Gegen 7 Uhr wurde der Brand einer privaten Hütte im Brunntal im Karwendel oberhalb von Zirl gemeldet. Die Feuerwehren Zirl, Kematen und Inzing rückten aus, der Polizeihubschrauber Libelle Tirol wurde ebenfalls alarmiert.
Brandbekämpfung auch aus der Luft
Während die Florianis das Feuer vom Boden aus bekämpften, flog die Libelle einen Löscheinsatz aus der Luft. Mehr als 2000 Liter Löschwasser sind in mehreren Flügen auf das Brandobjekt abgeworfen worden.
Feuer brach wohl an Kochstelle aus
Trotz aller Bemühungen brannte die Hütte komplett ab.

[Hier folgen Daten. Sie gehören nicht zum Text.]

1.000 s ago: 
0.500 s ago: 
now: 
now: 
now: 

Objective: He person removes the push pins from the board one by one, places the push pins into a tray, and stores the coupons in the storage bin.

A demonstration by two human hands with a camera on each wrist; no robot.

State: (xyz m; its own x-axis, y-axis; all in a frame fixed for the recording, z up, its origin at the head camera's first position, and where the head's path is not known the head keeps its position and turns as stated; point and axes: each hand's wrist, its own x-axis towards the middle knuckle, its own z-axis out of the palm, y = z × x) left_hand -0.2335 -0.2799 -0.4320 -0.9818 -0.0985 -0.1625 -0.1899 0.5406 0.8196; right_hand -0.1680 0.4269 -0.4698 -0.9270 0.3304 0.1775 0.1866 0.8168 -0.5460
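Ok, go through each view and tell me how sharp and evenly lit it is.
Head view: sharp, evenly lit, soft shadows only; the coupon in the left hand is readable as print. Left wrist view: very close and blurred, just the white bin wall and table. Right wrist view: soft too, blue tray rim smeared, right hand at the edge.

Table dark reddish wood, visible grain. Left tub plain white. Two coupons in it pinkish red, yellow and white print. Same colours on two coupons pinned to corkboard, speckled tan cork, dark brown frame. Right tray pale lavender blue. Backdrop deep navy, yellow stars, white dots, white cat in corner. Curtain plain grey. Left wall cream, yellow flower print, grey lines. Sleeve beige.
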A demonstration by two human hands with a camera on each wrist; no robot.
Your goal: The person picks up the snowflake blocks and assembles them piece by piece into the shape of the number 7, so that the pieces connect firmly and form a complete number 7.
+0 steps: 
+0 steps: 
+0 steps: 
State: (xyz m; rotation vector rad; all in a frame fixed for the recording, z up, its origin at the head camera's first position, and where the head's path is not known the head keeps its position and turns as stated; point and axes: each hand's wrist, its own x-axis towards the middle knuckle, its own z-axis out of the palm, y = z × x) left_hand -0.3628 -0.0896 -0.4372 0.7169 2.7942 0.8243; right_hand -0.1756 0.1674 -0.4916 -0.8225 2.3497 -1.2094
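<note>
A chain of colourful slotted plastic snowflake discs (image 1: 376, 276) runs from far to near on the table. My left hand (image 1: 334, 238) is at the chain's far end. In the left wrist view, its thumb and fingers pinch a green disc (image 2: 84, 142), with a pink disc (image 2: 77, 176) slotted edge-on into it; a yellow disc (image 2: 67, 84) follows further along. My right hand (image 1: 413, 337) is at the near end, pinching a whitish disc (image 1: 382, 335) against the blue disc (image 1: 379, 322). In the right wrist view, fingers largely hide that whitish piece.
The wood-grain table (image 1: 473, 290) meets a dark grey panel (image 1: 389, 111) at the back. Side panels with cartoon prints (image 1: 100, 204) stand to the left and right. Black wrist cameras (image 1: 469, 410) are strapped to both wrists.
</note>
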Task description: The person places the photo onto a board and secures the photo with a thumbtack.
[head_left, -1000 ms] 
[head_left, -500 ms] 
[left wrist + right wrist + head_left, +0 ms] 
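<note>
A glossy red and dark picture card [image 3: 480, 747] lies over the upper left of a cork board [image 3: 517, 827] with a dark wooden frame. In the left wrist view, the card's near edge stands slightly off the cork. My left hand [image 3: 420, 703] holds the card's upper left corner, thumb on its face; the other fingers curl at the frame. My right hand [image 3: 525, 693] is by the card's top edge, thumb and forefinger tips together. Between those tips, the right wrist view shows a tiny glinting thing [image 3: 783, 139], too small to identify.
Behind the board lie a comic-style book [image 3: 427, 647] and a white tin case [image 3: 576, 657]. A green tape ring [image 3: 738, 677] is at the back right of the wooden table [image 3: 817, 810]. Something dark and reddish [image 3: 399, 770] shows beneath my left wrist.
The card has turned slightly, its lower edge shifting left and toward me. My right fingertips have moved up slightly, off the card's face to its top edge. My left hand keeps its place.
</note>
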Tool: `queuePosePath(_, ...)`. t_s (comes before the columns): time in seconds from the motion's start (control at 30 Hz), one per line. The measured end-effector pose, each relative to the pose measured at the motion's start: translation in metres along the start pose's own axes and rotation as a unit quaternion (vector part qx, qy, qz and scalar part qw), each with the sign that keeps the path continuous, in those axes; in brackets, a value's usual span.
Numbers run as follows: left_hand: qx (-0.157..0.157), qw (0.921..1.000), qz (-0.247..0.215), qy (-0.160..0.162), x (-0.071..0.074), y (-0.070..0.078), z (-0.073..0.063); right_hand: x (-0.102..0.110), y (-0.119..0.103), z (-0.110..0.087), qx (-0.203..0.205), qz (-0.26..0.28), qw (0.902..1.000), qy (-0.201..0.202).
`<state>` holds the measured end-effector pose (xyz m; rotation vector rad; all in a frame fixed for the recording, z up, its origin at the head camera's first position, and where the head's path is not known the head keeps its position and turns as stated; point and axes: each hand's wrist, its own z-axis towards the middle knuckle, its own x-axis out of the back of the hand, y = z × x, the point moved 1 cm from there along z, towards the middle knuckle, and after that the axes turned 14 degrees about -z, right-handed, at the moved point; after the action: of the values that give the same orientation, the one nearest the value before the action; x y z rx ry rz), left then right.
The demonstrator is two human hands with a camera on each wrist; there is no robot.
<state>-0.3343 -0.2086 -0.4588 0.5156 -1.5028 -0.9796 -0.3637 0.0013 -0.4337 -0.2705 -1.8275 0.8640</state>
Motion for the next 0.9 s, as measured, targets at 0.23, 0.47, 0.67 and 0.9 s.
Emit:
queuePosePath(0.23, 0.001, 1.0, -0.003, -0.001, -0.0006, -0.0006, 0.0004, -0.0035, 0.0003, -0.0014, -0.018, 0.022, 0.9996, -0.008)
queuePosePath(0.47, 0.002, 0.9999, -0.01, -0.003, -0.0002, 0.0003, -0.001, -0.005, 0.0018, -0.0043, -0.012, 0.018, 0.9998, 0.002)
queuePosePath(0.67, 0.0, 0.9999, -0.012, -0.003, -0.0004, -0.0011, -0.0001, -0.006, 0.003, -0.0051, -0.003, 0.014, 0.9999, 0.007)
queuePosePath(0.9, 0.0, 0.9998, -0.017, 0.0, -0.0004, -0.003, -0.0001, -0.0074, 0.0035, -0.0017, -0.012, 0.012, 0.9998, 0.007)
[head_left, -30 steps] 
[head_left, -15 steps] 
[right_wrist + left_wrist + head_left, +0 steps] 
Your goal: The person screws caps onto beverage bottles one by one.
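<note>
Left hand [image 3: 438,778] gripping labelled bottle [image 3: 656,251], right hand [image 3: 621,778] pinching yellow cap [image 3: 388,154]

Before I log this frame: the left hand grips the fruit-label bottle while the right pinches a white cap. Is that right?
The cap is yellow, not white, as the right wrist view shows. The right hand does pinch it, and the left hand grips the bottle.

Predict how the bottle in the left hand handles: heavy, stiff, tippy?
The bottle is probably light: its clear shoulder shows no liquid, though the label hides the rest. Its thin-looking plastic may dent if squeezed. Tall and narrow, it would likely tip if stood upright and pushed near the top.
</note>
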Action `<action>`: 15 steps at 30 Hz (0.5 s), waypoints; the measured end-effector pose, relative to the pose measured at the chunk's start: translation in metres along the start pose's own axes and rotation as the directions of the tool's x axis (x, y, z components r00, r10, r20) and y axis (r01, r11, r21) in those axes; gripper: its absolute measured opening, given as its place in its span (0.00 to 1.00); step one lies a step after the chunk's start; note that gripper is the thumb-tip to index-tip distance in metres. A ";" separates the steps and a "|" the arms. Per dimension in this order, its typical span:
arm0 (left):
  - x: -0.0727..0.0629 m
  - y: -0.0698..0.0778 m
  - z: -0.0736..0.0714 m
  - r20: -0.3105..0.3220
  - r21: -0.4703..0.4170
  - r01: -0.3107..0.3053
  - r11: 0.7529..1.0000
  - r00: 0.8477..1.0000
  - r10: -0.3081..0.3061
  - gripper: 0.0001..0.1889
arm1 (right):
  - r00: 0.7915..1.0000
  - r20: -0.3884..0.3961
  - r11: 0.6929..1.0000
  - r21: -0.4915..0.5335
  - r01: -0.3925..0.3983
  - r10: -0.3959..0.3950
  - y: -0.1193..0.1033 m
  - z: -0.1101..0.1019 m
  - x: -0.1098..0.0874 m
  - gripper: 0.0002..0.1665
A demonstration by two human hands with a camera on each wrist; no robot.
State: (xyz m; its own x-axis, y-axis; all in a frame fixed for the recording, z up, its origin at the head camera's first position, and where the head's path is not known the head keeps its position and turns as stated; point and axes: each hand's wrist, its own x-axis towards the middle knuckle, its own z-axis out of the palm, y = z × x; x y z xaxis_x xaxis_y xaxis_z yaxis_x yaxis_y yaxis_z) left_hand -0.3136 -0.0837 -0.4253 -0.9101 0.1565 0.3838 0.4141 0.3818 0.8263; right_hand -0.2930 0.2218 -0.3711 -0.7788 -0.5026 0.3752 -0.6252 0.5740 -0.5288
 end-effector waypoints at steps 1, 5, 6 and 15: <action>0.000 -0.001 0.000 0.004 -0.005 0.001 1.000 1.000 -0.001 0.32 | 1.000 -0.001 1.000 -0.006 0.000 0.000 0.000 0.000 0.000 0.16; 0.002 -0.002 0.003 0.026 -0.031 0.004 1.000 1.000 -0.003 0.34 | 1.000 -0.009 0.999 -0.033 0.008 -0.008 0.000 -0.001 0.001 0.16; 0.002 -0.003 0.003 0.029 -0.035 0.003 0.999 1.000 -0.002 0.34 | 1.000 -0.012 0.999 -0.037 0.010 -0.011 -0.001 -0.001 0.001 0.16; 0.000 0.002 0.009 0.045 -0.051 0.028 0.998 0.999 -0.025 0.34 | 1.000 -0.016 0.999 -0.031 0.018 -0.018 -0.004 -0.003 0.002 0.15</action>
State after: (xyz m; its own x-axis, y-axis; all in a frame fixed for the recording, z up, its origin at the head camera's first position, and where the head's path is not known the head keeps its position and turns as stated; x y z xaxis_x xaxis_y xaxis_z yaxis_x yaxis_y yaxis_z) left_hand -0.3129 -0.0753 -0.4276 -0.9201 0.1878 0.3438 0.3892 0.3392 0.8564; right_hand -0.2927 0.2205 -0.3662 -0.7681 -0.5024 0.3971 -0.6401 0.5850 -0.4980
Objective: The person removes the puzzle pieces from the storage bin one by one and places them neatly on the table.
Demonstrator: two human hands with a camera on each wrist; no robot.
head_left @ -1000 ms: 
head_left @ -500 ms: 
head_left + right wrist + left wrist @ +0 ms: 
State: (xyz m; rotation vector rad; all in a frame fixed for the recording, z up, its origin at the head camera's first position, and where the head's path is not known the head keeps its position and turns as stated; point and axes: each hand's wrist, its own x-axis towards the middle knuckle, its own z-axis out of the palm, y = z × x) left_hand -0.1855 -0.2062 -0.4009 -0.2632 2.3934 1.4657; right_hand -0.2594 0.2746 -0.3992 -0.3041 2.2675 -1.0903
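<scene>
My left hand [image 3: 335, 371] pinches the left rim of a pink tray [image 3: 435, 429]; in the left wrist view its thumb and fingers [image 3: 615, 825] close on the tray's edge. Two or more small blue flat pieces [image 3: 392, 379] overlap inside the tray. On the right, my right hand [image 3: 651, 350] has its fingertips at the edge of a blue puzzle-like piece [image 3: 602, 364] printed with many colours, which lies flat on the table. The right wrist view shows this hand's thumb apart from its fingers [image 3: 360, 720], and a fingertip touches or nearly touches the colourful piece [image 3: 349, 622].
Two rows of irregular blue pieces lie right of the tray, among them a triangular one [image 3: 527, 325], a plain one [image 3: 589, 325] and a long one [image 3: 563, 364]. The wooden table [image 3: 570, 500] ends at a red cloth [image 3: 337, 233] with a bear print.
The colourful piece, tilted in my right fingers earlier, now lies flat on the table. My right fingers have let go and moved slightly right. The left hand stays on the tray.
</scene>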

Verletzte gab es zum Glück keine. Ermittlungen zufolge dürfte sich das Feuer mit hoher Wahrscheinlichkeit vom offenen Kamin beziehungsweise von der Kochstelle aus ausgebreitet haben. Die Hütte war nach Angaben der Exekutive in der Nacht auf Sonntag bewohnt, wobei auch der Kamin als Feuerstelle verwendet wurde.